Prof. Dr. Diego Acosta is a Professor of European and Migration Law at the University of Bristol, UK.
The Global Compact for Migration is the first inter-governmentally negotiated agreement, prepared under the auspices of the United Nations, holistically and comprehensively covering all dimensions of international migration. Adopted by 152 countries at the UN General Assembly in December 2018, the Compact (GCM) aims to achieve “safe, orderly, and regular migration along the migration cycle” through several commitments enshrined under 23 objectives. As highlighted by various commentators, the GCM primarily intends to facilitate mobility, since it is only when mobility is not actively hindered that safe, orderly, and regular migration may take place.

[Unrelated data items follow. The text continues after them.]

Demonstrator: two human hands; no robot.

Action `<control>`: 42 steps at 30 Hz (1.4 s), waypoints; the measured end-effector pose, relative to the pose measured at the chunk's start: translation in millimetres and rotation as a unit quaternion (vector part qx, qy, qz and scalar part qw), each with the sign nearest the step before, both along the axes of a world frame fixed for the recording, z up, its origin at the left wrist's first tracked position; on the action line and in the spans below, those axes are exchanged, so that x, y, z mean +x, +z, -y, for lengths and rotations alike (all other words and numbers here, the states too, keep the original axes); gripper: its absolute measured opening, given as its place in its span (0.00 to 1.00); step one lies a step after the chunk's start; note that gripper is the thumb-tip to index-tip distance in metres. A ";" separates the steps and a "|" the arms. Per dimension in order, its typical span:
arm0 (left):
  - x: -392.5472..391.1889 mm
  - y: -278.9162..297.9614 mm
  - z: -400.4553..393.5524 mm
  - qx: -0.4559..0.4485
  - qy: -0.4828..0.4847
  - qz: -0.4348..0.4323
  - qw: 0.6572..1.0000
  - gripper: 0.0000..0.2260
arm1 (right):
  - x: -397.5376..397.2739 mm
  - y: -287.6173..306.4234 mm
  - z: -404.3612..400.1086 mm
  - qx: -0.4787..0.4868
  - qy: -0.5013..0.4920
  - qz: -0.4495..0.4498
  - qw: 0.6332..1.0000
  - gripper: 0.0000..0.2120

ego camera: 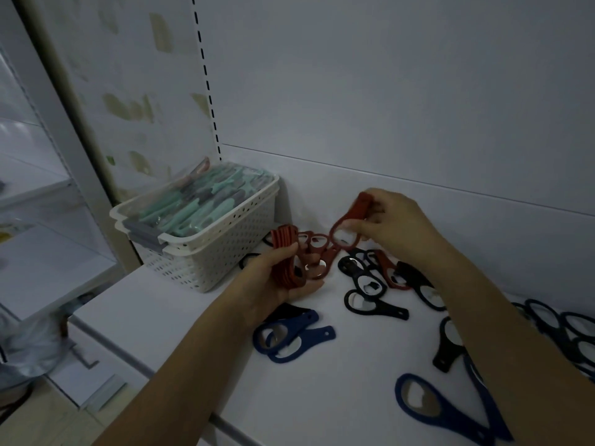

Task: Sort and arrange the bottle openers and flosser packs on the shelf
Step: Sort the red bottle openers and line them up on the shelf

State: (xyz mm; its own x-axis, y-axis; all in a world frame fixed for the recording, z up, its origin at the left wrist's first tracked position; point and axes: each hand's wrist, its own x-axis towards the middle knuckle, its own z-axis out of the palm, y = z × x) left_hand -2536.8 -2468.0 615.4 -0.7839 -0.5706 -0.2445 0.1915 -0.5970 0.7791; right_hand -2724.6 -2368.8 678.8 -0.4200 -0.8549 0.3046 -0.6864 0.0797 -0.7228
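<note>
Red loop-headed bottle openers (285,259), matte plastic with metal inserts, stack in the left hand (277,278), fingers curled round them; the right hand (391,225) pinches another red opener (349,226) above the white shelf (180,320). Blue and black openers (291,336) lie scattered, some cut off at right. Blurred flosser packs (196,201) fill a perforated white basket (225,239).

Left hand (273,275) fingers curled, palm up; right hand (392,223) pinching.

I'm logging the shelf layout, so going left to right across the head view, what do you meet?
White perforated plastic basket of flosser packs → left hand gripping a stack of red bottle openers → right hand pinching a single red bottle opener → row of dark blue bottle openers at the right edge.
</note>
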 end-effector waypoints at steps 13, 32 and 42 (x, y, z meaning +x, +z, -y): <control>-1.3 0.2 -2.8 -0.004 -0.016 0.010 1.000 0.13 | -38.1 -43.6 -1.2 0.308 -0.156 -0.197 0.918 0.23; -1.8 0.9 -5.6 0.005 -0.001 -0.048 0.999 0.16 | -8.8 7.2 -5.2 0.088 -0.092 0.087 0.988 0.13; -2.1 5.7 -3.7 0.040 0.041 -0.038 0.998 0.25 | 21.7 -17.0 16.7 -0.005 -0.080 0.081 0.994 0.10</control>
State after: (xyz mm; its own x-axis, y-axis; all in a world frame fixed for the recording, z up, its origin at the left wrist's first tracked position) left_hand -2539.0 -2464.2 621.1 -0.7536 -0.6142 -0.2344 0.2983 -0.6372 0.7106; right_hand -2702.9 -2385.5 661.8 -0.5942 -0.7705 0.2306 -0.5408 0.1705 -0.8237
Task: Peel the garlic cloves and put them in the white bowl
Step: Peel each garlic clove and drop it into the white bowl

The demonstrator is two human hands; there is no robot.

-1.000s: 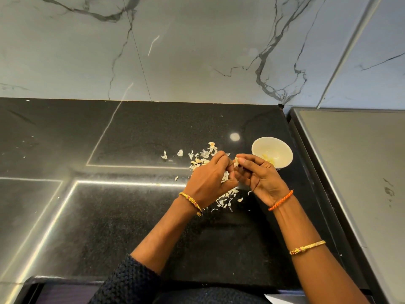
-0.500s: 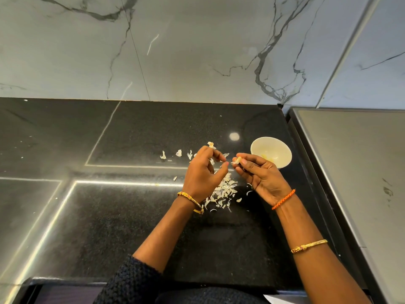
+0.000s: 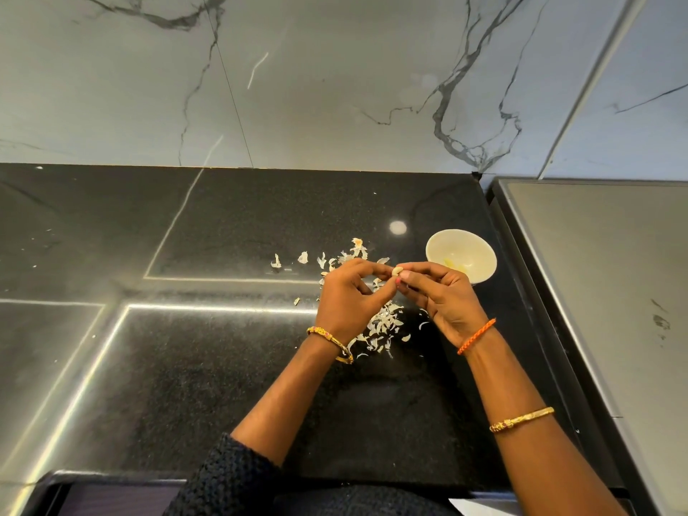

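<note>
Both hands are meeting just right of the frame's centre, above the black countertop [image 3: 223, 366], and both are pinching one garlic clove [image 3: 397, 271] between their fingertips. The left hand [image 3: 348, 301] is gripping the clove's left end with curled thumb and forefinger; the right hand [image 3: 441, 297] is closing on its right end with the fingers bent inward. The clove is showing pale and mostly smooth, though whether any skin is clinging to it is too small to tell.

The white bowl [image 3: 480, 255] is standing just beyond the right hand, toward the right of centre, near the counter's right edge. Something yellowish, most likely peeled garlic [image 3: 456, 264], is lying at its bottom; a count is not possible.

Papery garlic skins [image 3: 379, 327] are lying scattered on the counter beneath and behind the hands, with a few stray flakes trailing toward the left.

Judging from the heap of skins and the bowl's contents, the peeling is well under way. The clove in hand is not yet in the bowl. No unpeeled cloves are showing on the counter, though the hands may be hiding some, so the amount remaining cannot be settled.
</note>
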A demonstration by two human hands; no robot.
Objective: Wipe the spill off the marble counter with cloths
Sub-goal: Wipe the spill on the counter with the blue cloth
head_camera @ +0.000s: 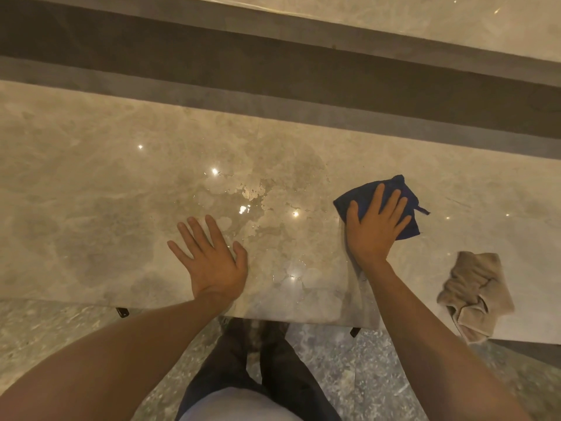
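Observation:
A beige marble counter (91, 183) stretches across the view. A thin wet spill (261, 208) glistens in its middle, with more wet patches near the front edge. My left hand (212, 259) lies flat on the marble with fingers spread, just left of the spill. My right hand (376, 226) presses with straight fingers on a dark blue cloth (394, 189), to the right of the spill. A crumpled beige cloth (476, 293) lies at the counter's front right edge, apart from both hands.
Behind the counter runs a dark recessed strip (273, 71) with a second marble surface (394, 16) beyond it. Below the front edge are the grey stone floor (60, 335) and my dark trouser legs (261, 369).

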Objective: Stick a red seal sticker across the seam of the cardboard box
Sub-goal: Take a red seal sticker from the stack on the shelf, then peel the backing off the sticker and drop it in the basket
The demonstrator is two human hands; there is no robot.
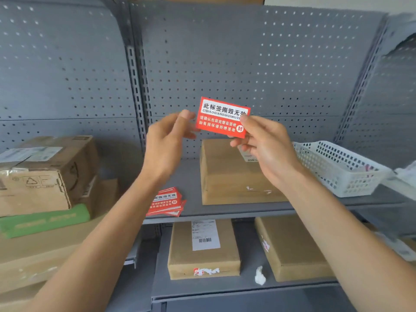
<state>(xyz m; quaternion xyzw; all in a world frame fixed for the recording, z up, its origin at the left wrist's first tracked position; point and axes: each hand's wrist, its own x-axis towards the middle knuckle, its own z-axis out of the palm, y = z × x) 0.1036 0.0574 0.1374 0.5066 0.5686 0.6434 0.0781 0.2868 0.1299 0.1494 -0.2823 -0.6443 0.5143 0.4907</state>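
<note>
Two bare forearms reach up from the bottom edge toward a grey shelf [225, 210] backed by perforated panel. On the lower shelf level lie two flat cardboard parcels, one [203, 248] with a white barcode label and torn red sticker remains on its front edge, the other [292, 246] to its right, with a crumpled white scrap [260, 275] between them. At the left stand a worn carton [45, 174] and a green package [45, 220] on a larger box. A stack of red stickers [166, 202] lies on the shelf, partly hidden behind the left forearm. A white slotted basket [337, 167] sits at the right end of the shelf; something pale lies inside, though the blur leaves it unclear what. The cardboard box [227, 174] rests on the shelf between the stack and the basket, its upper right part covered by the right hand [265, 147]. The red seal sticker [222, 117] is held in the air above the box, clear of it, its printed face toward the camera: red with a white band of black characters and white lines below. The right fingers [247, 120] pinch its right edge; the left hand [166, 143] pinches its left edge between thumb and fingertips.
</note>
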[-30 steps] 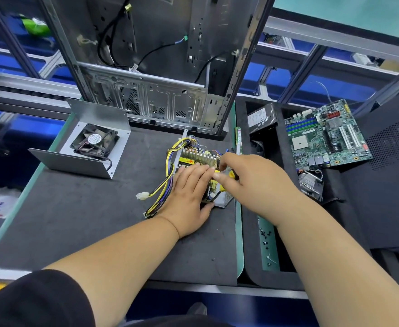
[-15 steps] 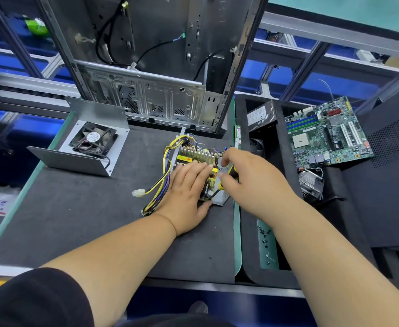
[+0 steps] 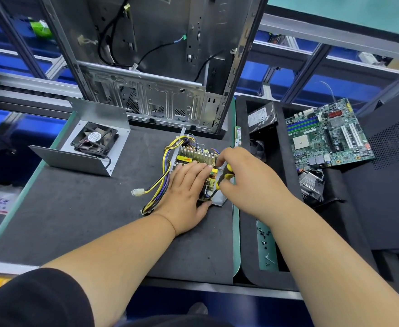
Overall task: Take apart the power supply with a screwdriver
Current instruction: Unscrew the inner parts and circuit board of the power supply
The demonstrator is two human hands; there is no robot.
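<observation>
Here, two hands are seen over one opened power supply [image 3: 193, 171] on the dark mat [image 3: 75, 208]: the left hand [image 3: 186, 190] is laid flat on it, while one yellow-and-black screwdriver [image 3: 224, 177], hidden a second earlier, is gripped by the right hand [image 3: 248, 182]. Behind, one computer case [image 3: 158, 67] is stood.

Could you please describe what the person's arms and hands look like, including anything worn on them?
Both forearms are bare, with no gloves, watch, rings or bands visible on the left hand or the right hand. A black sleeve covers the left upper arm down to about the elbow. The right arm shows no sleeve within the frame. No markings show on either arm.
</observation>
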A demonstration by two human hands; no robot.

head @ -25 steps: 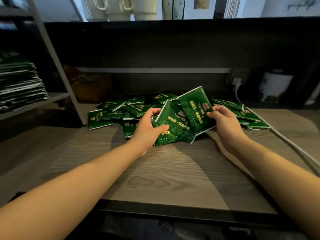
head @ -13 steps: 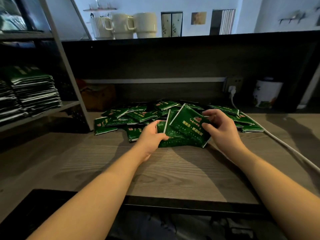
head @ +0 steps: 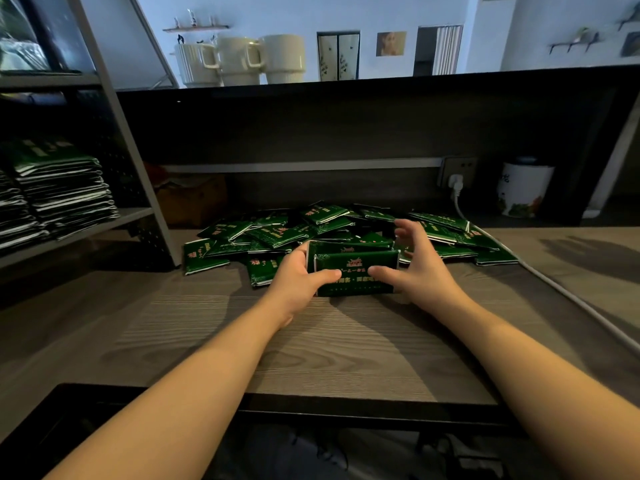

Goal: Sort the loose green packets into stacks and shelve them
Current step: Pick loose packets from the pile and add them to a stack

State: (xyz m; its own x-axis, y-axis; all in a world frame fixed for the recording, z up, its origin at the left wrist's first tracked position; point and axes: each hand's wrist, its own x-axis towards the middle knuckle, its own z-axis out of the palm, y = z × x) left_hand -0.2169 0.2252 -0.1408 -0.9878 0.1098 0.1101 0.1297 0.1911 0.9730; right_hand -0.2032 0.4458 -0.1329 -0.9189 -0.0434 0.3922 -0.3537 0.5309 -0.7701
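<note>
Well left of the loose pile (head: 277, 233), squared stacks (head: 65, 195) are kept on the shelf (head: 104, 223). Just before the pile, a small stack (head: 353, 271) is stood on edge on the tabletop (head: 311, 348). Its left end is pinched by the left hand (head: 298, 282), probably for squaring. The right hand (head: 426, 275) fingers (head: 412, 228) are spread, with the thumb touching its face.

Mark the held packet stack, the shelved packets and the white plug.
held packet stack (head: 353, 284): head view, its near green face.
shelved packets (head: 65, 188): head view, edges of the right pile.
white plug (head: 456, 183): head view, plug body at the socket.
</note>
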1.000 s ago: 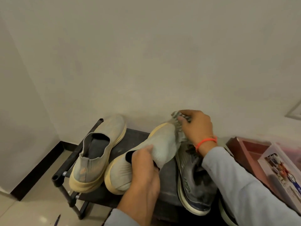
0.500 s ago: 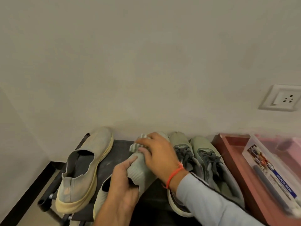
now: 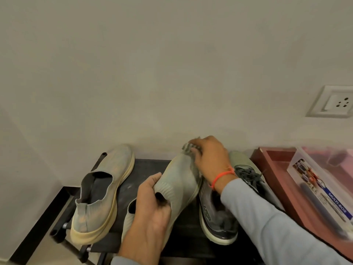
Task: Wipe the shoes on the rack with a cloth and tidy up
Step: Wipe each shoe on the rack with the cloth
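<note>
Black slatted shoe rack [image 3: 147, 169], its near edge cut off, carries a worn grey knit slip-on shoe [image 3: 177, 180]. The left hand [image 3: 150, 213] grips its collar; the right hand [image 3: 212, 159] pinches a blurred grey cloth [image 3: 188, 147] against its toe. Right of the rack, a reddish tray [image 3: 271, 161] holds a clear plastic box [image 3: 324, 190].

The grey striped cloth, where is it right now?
Head view, centre: the grey striped cloth is gripped in the right hand on the toe of the held beige knit slip-on shoe.

Head view, down onto rack [image 3: 145, 169]
</note>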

In this context, Objective 5 stands out as key. It has two main goals: to create additional pathways for regular migration, and to make these pathways more flexible and diverse. This should help to facilitate labor mobility and “decent work” by considering the realities of the labor market. Indeed, a key criticism of migration management relates to the limited availability of legal migration routes despite the reliance of many countries on migrant labor in various economic sectors. Objective 5 proposes the adoption of international and bilateral cooperation arrangements to enhance safe and orderly migration. It offers three examples, without defining them: visa liberalization, labor mobility cooperation frameworks, and free movement regimes (FMRs).
FMRs are regimes established by agreement between two or more states, generally but not exclusively through a binding international treaty or series of treaties, providing for permanent open channels for the legal entry and stay of workers who are nationals of the participating states, and excluding admission quotas or economic needs tests.1 The three mobility pathways described in Objective 5 represent three levels on the free movement spectrum, from the least to the most ‘freeing’, with FMRs constituting the most expansive level of liberalization.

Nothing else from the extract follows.